- **PROBLEM DETAILS**: The answer must be an exact copy of the listing below.

____________

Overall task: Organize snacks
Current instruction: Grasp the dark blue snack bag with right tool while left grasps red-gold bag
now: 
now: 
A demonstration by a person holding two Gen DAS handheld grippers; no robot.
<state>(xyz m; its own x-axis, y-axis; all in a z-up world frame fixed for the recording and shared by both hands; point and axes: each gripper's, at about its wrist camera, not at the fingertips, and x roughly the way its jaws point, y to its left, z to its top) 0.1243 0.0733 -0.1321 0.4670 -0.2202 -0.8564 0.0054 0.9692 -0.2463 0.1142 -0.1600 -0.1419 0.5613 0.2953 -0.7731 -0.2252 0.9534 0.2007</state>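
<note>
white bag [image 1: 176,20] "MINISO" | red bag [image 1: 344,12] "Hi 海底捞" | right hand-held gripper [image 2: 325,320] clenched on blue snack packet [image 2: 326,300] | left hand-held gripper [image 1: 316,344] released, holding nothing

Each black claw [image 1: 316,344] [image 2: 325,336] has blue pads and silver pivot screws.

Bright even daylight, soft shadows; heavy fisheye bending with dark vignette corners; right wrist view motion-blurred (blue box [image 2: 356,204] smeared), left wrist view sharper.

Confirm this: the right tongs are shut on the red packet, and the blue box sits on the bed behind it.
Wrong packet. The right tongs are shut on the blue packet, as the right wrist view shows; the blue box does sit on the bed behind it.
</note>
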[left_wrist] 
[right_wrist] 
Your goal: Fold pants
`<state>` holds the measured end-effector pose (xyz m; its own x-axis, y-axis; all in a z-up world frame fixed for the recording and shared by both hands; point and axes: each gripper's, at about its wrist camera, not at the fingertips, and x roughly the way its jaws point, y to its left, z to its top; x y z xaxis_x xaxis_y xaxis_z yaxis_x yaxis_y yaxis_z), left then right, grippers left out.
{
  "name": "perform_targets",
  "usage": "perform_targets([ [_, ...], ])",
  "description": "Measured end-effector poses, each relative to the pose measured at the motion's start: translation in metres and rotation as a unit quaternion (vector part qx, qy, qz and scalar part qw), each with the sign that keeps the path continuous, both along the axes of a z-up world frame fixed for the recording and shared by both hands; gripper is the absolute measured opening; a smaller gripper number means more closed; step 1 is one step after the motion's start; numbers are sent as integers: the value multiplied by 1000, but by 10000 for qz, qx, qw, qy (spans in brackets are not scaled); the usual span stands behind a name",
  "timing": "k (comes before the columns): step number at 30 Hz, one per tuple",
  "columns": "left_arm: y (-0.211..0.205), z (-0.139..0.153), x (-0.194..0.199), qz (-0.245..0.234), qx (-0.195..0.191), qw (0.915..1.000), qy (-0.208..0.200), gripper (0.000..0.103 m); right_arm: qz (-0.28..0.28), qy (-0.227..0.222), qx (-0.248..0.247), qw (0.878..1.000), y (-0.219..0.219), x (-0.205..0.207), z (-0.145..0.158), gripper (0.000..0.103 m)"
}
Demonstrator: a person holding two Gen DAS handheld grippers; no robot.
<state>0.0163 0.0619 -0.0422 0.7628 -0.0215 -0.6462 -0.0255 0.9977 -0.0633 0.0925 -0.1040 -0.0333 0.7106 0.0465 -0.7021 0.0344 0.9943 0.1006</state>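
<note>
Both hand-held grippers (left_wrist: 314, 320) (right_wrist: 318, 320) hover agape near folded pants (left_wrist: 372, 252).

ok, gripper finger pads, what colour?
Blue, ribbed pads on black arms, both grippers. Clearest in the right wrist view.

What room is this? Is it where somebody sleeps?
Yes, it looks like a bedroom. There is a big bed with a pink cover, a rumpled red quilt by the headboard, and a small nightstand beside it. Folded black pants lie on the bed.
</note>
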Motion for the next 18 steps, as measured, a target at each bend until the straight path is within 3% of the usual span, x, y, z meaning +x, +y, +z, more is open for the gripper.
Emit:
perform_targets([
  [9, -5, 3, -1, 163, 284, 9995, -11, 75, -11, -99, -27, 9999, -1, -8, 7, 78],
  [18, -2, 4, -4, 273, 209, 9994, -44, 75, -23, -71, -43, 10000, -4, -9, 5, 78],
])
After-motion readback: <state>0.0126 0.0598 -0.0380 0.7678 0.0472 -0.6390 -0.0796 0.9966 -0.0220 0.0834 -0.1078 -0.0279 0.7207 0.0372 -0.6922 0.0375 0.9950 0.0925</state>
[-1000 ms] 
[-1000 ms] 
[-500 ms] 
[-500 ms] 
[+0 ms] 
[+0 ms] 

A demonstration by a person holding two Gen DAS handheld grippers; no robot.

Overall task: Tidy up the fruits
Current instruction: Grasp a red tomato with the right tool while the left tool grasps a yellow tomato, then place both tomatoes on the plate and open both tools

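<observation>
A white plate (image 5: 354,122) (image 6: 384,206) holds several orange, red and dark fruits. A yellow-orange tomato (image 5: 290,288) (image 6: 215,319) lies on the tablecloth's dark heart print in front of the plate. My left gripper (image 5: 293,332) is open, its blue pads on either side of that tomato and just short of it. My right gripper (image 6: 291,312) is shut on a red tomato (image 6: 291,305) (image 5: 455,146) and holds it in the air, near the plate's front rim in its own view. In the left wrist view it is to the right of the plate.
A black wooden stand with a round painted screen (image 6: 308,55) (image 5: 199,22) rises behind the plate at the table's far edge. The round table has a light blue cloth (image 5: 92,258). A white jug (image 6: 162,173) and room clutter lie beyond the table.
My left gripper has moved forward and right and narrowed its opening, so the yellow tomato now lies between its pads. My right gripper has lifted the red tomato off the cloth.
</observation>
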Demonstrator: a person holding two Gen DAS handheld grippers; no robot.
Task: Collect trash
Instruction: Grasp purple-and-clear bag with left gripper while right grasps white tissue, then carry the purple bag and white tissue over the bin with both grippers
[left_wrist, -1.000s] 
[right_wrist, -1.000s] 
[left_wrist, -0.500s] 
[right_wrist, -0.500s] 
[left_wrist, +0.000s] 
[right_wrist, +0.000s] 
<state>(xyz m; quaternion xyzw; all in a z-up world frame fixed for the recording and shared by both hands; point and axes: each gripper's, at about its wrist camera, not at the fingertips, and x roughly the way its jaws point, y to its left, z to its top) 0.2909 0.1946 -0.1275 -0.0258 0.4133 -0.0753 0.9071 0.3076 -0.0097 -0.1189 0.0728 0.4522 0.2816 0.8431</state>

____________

- **YOUR RESPONSE**:
Overall task: Organize snacks
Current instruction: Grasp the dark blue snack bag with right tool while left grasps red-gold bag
now: 
now: 
A demonstration by a person holding two Gen DAS handheld grippers; no robot.
<state>(xyz m; its own x-axis, y-axis; all in a z-up world frame fixed for the recording and shared by both hands; point and axes: each gripper's, at about its wrist camera, not at the fingertips, and x roughly the way its jaws point, y to its left, z to its top) 0.1243 0.0733 -0.1321 0.4670 -0.2202 -0.8564 0.0054 0.9692 -0.2463 0.1142 -0.1600 -0.1419 0.5613 0.2953 -0.7731 -0.2252 0.9534 0.2007</state>
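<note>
white bag [image 1: 176,20] "MINISO" | red bag [image 1: 344,12] "Hi 海底捞" | right hand-held gripper [image 2: 325,320] clenched on blue snack packet [image 2: 326,300] | left hand-held gripper [image 1: 316,344] released, holding nothing

Each black claw [image 1: 316,344] [image 2: 325,336] has blue pads and silver pivot screws.

Bright even daylight, soft shadows; heavy fisheye bending with dark vignette corners; right wrist view motion-blurred (blue box [image 2: 356,204] smeared), left wrist view sharper.

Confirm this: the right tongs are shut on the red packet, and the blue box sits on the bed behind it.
Wrong packet. The right tongs are shut on the blue packet, as the right wrist view shows; the blue box does sit on the bed behind it.
</note>
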[left_wrist] 
[right_wrist] 
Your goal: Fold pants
`<state>` holds the measured end-effector pose (xyz m; its own x-axis, y-axis; all in a z-up world frame fixed for the recording and shared by both hands; point and axes: each gripper's, at about its wrist camera, not at the fingertips, and x roughly the way its jaws point, y to its left, z to its top; x y z xaxis_x xaxis_y xaxis_z yaxis_x yaxis_y yaxis_z), left then right, grippers left out.
{
  "name": "perform_targets",
  "usage": "perform_targets([ [_, ...], ])",
  "description": "Measured end-effector poses, each relative to the pose measured at the motion's start: translation in metres and rotation as a unit quaternion (vector part qx, qy, qz and scalar part qw), each with the sign that keeps the path continuous, both along the axes of a z-up world frame fixed for the recording and shared by both hands; gripper is the absolute measured opening; a smaller gripper number means more closed; step 1 is one step after the motion's start; numbers are sent as integers: the value multiplied by 1000, but by 10000 for qz, qx, qw, qy (spans in brackets are not scaled); the usual span stands behind a name",
  "timing": "k (comes before the columns): step number at 30 Hz, one per tuple",
  "columns": "left_arm: y (-0.211..0.205), z (-0.139..0.153), x (-0.194..0.199), qz (-0.245..0.234), qx (-0.195..0.191), qw (0.915..1.000), qy (-0.208..0.200), gripper (0.000..0.103 m); right_arm: qz (-0.28..0.28), qy (-0.227..0.222), qx (-0.248..0.247), qw (0.878..1.000), y (-0.219..0.219), x (-0.205..0.207), z (-0.145..0.158), gripper (0.000..0.103 m)"
}
Demonstrator: a person holding two Gen DAS handheld grippers; no robot.
<state>0.0163 0.0619 -0.0422 0.7628 -0.0215 -0.6462 -0.0255 0.9977 -0.0633 0.0925 -0.1040 -0.0333 0.7106 0.0465 -0.7021 0.0344 0.9943 0.1006</state>
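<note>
Both hand-held grippers (left_wrist: 314, 320) (right_wrist: 318, 320) hover agape near folded pants (left_wrist: 372, 252).

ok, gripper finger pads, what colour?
Blue, ribbed pads on black arms, both grippers. Clearest in the right wrist view.

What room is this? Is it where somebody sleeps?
Yes, it looks like a bedroom. There is a big bed with a pink cover, a rumpled red quilt by the headboard, and a small nightstand beside it. Folded black pants lie on the bed.
</note>
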Motion for the next 18 steps, as measured, a target at each bend until the straight path is within 3% of the usual span, x, y, z meaning +x, +y, +z, more is open for the gripper.
Emit:
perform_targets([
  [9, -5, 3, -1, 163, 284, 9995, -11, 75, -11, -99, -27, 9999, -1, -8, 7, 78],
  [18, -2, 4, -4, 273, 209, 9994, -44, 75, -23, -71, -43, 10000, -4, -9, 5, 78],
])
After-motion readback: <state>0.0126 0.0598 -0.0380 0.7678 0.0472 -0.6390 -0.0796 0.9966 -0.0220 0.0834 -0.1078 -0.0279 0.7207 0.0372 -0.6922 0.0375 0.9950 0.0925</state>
[-1000 ms] 
[-1000 ms] 
[-500 ms] 
[-500 ms] 
[+0 ms] 
[+0 ms] 

A demonstration by a person holding two Gen DAS handheld grippers; no robot.

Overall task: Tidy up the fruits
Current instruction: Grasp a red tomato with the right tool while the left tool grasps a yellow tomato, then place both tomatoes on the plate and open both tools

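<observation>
A white plate (image 5: 354,122) (image 6: 384,206) holds several orange, red and dark fruits. A yellow-orange tomato (image 5: 290,288) (image 6: 215,319) lies on the tablecloth's dark heart print in front of the plate. My left gripper (image 5: 293,332) is open, its blue pads on either side of that tomato and just short of it. My right gripper (image 6: 291,312) is shut on a red tomato (image 6: 291,305) (image 5: 455,146) and holds it in the air, near the plate's front rim in its own view. In the left wrist view it is to the right of the plate.
A black wooden stand with a round painted screen (image 6: 308,55) (image 5: 199,22) rises behind the plate at the table's far edge. The round table has a light blue cloth (image 5: 92,258). A white jug (image 6: 162,173) and room clutter lie beyond the table.
My left gripper has moved forward and right and narrowed its opening, so the yellow tomato now lies between its pads. My right gripper has lifted the red tomato off the cloth.
</observation>
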Demonstrator: a person holding two Gen DAS handheld grippers; no robot.
Task: Collect trash
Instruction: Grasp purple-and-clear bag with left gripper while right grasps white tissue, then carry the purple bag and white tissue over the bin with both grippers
[left_wrist, -1.000s] 
[right_wrist, -1.000s] 
[left_wrist, -0.500s] 
[right_wrist, -0.500s] 
[left_wrist, +0.000s] 
[right_wrist, +0.000s] 
<state>(xyz m; quaternion xyzw; all in a z-up world frame fixed for the recording and shared by both hands; point and axes: each gripper's, at about its wrist camera, not at the fingertips, and x roughly the way its jaws point, y to its left, z to its top) 0.2909 0.1946 -0.1275 -0.0258 0.4133 -0.0753 0.9071 0.3076 -0.0097 -0.1189 0.0728 0.4522 0.2816 0.8431</state>

The exercise calls for nothing more.